No nos hubiera debido sorprender tanto la preocupación de la CIA por impulsar a determinados artistas e intelectuales. Los espías de Langley se convirtieron en los mayores mecenas de la cultura que ha conocido la historia. No hubo materia en la que la CIA no metiese la cuchara, como lo prueba el hecho de que se sigan desclasificando documentos, hasta ahora reservados, en los que notorios escritores aparecen generosamente recompensados (*).
El encargado de esta tarea, Thomas W. Braden, lo expresó bastante claramente en 1967: “Me acuerdo de la enorme alegría que sentí cuando la Orquesta Sinfónica de Boston [subvencionada por la CIA] suscitó en París más entusiasmo por Estados Unidos del que John Foster Dulles [secretario de Estado] y Dwight D. Eisenhower [Presidente] hubieran podido lograr con cien discursos”.
La cultura es muy importante para el imperialismo. Por eso la palabra “inteligencia” ha llegado a ser tan dual que lo mismo se refiere a un intelectual que a un espía. Nadie hubiera podido sospechar hasta qué punto en Langley fabrican música, pintura, libros, universidades, becas, bibliotecas, doctrinas, películas y periódicos tanto como Golpes de Estado, tortura y asesinatos en masa. A pesar de ello, tenemos una tendencia “natural” a vincular a la CIA con esto último, pero no tanto con lo anterior.

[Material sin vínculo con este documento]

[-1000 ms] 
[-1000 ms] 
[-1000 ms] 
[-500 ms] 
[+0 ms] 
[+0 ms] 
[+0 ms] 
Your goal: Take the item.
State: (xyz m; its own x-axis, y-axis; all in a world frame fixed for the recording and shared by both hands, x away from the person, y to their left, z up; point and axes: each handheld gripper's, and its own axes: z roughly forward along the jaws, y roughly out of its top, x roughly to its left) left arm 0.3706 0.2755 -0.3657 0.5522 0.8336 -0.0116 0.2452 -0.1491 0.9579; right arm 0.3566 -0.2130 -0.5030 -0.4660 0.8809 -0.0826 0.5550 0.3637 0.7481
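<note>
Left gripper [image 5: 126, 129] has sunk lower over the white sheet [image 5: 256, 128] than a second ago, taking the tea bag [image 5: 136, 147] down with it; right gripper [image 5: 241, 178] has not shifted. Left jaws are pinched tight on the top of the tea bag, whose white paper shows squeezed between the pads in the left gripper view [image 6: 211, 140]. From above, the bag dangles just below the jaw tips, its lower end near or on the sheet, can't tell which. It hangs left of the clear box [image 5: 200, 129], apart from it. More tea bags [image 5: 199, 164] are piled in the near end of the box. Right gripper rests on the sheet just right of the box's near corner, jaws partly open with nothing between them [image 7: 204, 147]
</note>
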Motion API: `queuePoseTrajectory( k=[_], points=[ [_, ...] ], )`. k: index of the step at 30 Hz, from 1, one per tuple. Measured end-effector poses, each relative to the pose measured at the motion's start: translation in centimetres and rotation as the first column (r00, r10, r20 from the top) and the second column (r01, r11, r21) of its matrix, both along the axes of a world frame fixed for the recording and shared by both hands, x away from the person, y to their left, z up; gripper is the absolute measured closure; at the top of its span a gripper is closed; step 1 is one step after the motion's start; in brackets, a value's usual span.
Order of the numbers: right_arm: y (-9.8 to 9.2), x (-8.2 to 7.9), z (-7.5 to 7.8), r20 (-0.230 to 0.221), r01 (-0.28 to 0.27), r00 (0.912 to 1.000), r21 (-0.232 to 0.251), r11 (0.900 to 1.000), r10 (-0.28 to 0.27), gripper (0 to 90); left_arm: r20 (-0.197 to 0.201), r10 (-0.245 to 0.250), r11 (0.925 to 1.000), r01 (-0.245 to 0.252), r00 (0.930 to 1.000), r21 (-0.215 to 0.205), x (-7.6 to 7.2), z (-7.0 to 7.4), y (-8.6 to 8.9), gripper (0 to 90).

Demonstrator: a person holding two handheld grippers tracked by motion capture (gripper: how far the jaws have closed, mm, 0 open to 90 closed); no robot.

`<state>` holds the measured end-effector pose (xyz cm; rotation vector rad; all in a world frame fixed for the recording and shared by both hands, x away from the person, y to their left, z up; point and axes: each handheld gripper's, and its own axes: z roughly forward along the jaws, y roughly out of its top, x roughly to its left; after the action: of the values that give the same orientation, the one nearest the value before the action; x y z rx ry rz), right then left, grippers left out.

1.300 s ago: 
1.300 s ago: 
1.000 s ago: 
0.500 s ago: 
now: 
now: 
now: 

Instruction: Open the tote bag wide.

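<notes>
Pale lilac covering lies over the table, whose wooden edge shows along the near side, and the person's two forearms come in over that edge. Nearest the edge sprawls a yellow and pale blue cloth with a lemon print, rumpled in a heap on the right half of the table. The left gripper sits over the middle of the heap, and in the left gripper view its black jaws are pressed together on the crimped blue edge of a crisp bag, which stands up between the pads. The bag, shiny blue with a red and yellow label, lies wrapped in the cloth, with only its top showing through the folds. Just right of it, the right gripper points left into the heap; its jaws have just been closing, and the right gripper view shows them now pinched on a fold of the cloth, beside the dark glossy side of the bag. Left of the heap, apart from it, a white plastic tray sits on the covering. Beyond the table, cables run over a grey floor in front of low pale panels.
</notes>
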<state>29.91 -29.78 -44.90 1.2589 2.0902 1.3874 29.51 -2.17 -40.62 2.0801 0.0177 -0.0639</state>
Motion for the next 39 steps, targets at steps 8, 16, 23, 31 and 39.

También tenemos otro vicio más: nos creemos que la CIA sólo genera facherío, reacción, que promociona a escritores de esos a los que se les ve venir desde lejos. ¡Qué error! Los espías son mucho más inteligentes; de ahí viene su nombre. Lo que fabrican son ese tipo de escritores que tanto les gusta leer a los universitarios, como Foucault, por poner un ejemplo de “izquierdista contrarrevolucionario”.
El aparato ideológico de la CIA tenía oficinas en 35 países, publicó docenas de revistas, financió editoriales y libros, organizó conferencias internacionales, exposiciones de arte, espectáculos, conciertos, premios culturales y organizaciones encargadas de dirigir toda esa actividad, como la fundación Farfield. No es cosa del pasado. Toda esa producción cultural sigue pesando en lo que se está escribiendo ahora mismo.
Un informe de 1985 que se ha logrado desclasificar parcialmente pone nombres y apellidos a muchos de los intelectuales subvencionados, entre los que cabe destacar a ilustres personajes como Jacques Lacan o Roland Barthes.
Sobre todo en Europa occidental, la CIA creó esas corrientes que en los sesenta fueron calificadas como “nueva izquierda”, ese tipo de movimientos seudoprogresistas que hoy están tan en boga. Son los que se definen a sí mismos como marxistas, pero no aceptan lo que a la CIA le importaba realmente: la URSS, lo que se llamó el “socialismo real”, algo execrable justamente porque era una realidad, no una utopía.
Las subvenciones de la CIA crearon el mito del “stalinismo”, para lo cual recurrieron a fabricar renegados, en cuyo nombre escribieron biografías y memorias de desengaño o decepción, personajes que fueron pero dejaron de ser: “yo también fui comunista”, “yo viví en la URSS”, “era muy joven y me engañaron”…
Unos decían que la experiencia práctica del socialismo era mala; los otros que también la teoría lo era. En medio de la caza de brujas en Estados Unidos o de los Golpes de Estado de Irán, Guatemala, Brasil o la República Dominicana, la “nueva izquierda” se obsesionó con la URSS y ahí sigue. No importa que ya no exista: hay que recordar al mundo que existió y que no fue algo bueno para la humanidad, que no se debe repetir.
La “nueva izquierda” es el mensaje que la CIA dejó para que en el futuro los intelectuales siguieran combatiendo, como el Cid Campeador, al socialismo real después de muerto, incluso sin necesidad de subvenciones, por su propio impulso. Los espías dejaron el trabajo hecho en la Guerra Fría; no queda más que repetir la misma monserga.